So by now, you know that content really is king (can you believe we used to debate about this?).
Content is the backbone of your site. Content is what will help you rank #1 on Google. And, when you’re ranking #1 on Google, content is going to be what encourages your customers to buy your products, sign up to your mailing lists… whatever.
We hound on content a lot. But it’s for very good reason. And if you’re having any difficulties in your business (low conversion rate, low customer retention rates, high bounce rates, etc), it will almost always be traced back to content.
Although this won’t ALWAYS be the case, a good rule to follow is, if your business is lagging behind in some area, it’s likely because of the content.
Of course, content is going to make or break your site on the Google rankings. Remember Panda, that pesky algorithm we’ve been talking about for the last year? How could you forget!
Well, when Panda came out, Google wanted to make one thing crystal clear: content matters more than almost anything else. If you have bad content, you’re not going to rank on page #1. It’s that simple!
As you can see, if you have poor content (hint: 500 word articles are bad), your business will be hurting.
What can be done to fix it?
Well, when Google released Panda, they gave us a list of questions we could use to audit our content. Not-so-surprisingly, all these questions also have to do with the quality of your BUSINESS. It’s not just SEO – it’s everything!
Here are some of the questions:
1) Would you trust the information presented in this article?
2) Is this article written by an expert or enthusiast who knows the topic well, or is it more shallow in nature?
3) Does the site have duplicate, overlapping, or redundant articles on the same or similar topics with slightly different keyword variations?
4) Would you be comfortable giving your credit card information to this site?
Does this article have spelling, stylistic, or factual errors?
5) Are the topics driven by genuine interests of readers of the site, or does the site generate content by attempting to guess what might rank well in search engines?
6) Does the article provide original content or information, original reporting, original research, or original analysis?
7) Does the page provide substantial value when compared to other pages in search results?
8) How much quality control is done on content?
9) Does the article describe both sides of a story?
10) Is the site a recognized authority on its topic?
11) Is the content mass-produced by or outsourced to a large number of creators, or spread across a large network of sites, so that individual pages or sites don’t get as much attention or care?
12) Was the article edited well, or does it appear sloppy or hastily produced?
13) For a health related query, would you trust information from this site?
14) Would you recognize this site as an authoritative source when mentioned by name?
15) Does this article provide a complete or comprehensive description of the topic?

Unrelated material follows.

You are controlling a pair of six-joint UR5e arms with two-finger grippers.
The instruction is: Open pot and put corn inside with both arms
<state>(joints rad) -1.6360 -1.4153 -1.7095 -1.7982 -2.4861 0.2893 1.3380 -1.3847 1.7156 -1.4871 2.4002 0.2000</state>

16) Does this article contain insightful analysis or interesting information that is beyond obvious?
17) Is this the sort of page you’d want to bookmark, share with a friend, or recommend?
18) Does this article have an excessive amount of ads that distract from or interfere with the main content?
19) Would you expect to see this article in a printed magazine, encyclopedia or book?
20) Are the articles short, unsubstantial, or otherwise lacking in helpful specifics?
21) Are the pages produced with great care and attention to detail vs. less attention to detail?
22) Would users complain when they see pages from this site?
As you can see, content that answers positively to all of these questions is, simply put, great content! And that’s all there is to it. Whether you want to get more sales or rank on page #1, by using these questions as a guideline, you can’t go wrong.